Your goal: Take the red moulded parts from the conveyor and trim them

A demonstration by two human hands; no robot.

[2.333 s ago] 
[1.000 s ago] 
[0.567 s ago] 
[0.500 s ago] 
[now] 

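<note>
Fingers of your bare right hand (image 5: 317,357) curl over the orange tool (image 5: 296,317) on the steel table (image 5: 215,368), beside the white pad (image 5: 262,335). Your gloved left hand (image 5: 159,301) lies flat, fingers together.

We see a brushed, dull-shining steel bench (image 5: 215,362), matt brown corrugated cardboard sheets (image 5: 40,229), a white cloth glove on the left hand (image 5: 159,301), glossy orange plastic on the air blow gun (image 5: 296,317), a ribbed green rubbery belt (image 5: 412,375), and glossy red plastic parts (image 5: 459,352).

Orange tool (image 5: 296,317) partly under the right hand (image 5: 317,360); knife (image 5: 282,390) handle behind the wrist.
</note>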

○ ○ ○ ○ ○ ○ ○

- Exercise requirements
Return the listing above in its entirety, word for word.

- Answer for this exercise
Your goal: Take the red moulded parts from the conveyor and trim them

A demonstration by two human hands; no robot.

[2.333 s ago] 
[1.000 s ago] 
[0.567 s ago] 
[0.500 s ago] 
[now] 

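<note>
Fingers of your bare right hand (image 5: 317,357) curl over the orange tool (image 5: 296,317) on the steel table (image 5: 215,368), beside the white pad (image 5: 262,335). Your gloved left hand (image 5: 159,301) lies flat, fingers together.

We see a brushed, dull-shining steel bench (image 5: 215,362), matt brown corrugated cardboard sheets (image 5: 40,229), a white cloth glove on the left hand (image 5: 159,301), glossy orange plastic on the air blow gun (image 5: 296,317), a ribbed green rubbery belt (image 5: 412,375), and glossy red plastic parts (image 5: 459,352).

Orange tool (image 5: 296,317) partly under the right hand (image 5: 317,360); knife (image 5: 282,390) handle behind the wrist.
</note>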

Nothing more is required for this exercise.